Book Synopsis Iconography Beyond the Crossroads by : Pamela A. Patton

Download or read book Iconography Beyond the Crossroads written by Pamela A. Patton and published by Penn State Press. This book was released on 2023-03-23 with total page 483 pages. Available in PDF, EPUB and Kindle. Book excerpt: This volume assesses how current approaches to iconology and iconography break new ground in understanding the signification and reception of medieval images, both in their own time and in the modern world.

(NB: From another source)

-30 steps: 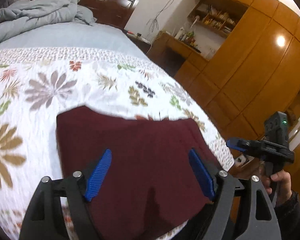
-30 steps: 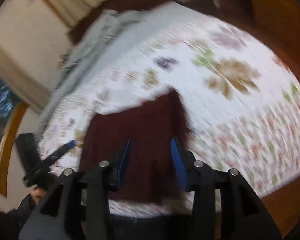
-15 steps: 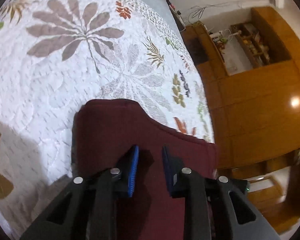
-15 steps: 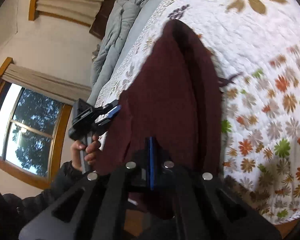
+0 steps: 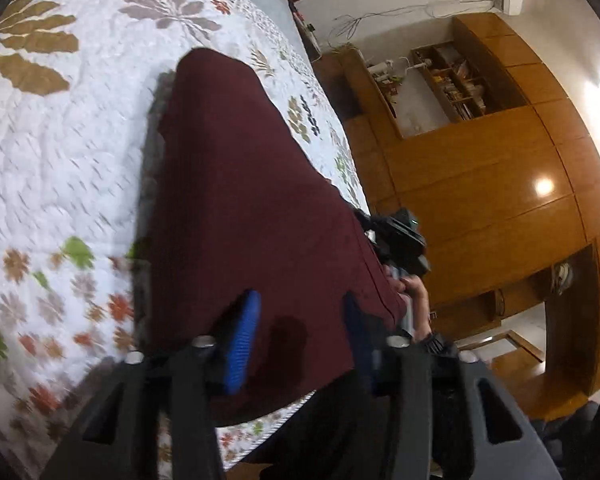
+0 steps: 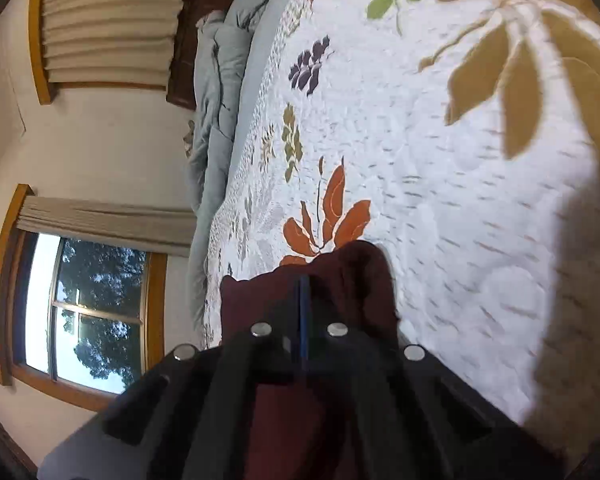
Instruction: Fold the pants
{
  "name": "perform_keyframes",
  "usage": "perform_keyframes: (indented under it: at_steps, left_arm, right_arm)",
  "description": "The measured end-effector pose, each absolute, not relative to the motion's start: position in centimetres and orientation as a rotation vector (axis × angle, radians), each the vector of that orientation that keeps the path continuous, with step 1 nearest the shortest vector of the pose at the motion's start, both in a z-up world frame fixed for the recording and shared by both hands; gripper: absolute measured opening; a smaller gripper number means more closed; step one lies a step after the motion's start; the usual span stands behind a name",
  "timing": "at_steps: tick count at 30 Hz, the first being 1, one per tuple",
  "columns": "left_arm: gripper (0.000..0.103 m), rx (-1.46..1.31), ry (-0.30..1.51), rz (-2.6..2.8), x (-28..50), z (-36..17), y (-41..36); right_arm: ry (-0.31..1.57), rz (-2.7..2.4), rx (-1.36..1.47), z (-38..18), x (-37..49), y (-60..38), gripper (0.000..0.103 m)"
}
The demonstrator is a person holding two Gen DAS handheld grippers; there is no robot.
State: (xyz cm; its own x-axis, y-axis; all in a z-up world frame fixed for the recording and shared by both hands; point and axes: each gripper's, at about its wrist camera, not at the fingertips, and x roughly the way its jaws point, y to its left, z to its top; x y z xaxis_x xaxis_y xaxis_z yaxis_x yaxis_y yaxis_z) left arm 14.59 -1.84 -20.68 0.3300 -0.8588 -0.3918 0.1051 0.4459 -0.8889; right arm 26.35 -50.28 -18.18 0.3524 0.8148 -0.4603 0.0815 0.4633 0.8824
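Pants (image 5: 236, 208) of dark maroon cloth lie on the floral quilt (image 5: 60, 152) near the bed's edge, with the right gripper (image 6: 303, 296) clenched on one edge and the left gripper (image 5: 300, 320) spread apart above the cloth, gripping nothing. To fold cleanly, I judge the left should pinch the matching edge level with the right, so both carry the fabric over taut and land it square without dragging the layer beneath

Left gripper (image 5: 298, 320) jaws apart; right gripper (image 6: 303, 312) pads pressed together, hand (image 5: 414, 300) gripping its handle
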Motion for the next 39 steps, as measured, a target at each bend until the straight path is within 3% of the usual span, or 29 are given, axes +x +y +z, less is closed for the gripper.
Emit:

Framed by critical essays that apply explicitly historiographical and sociopolitical perspectives to key moments in the evolution of the field, the volume’s case studies focus on how iconographic meaning is shaped by factors such as medieval modes of dialectical thought, the problem of representing time, the movement of the viewer in space, the fragmentation and injury of both image and subject, and the complex strategy of comparing distant cultural paradigms. The contributions are linked by a commitment to understanding how medieval images made meaning; to highlighting the heuristic value of new perspectives and methods in exploring the work of the image in both the Middle Ages and our own time; and to recognizing how subtle entanglements between scholarship and society can provoke mutual and unexpected transformations in both. Collectively, the essays demonstrate the expansiveness, flexibility, and dynamism of iconographic studies as a scholarly field that is still heartily engaged in the challenge of its own remaking. Along with the volume editors, the contributors include Madeline H. Caviness, Beatrice Kitzinger, Aden Kumler, Christopher R. Lakey, Glenn Peers, Jennifer Purtle, and Elizabeth Sears.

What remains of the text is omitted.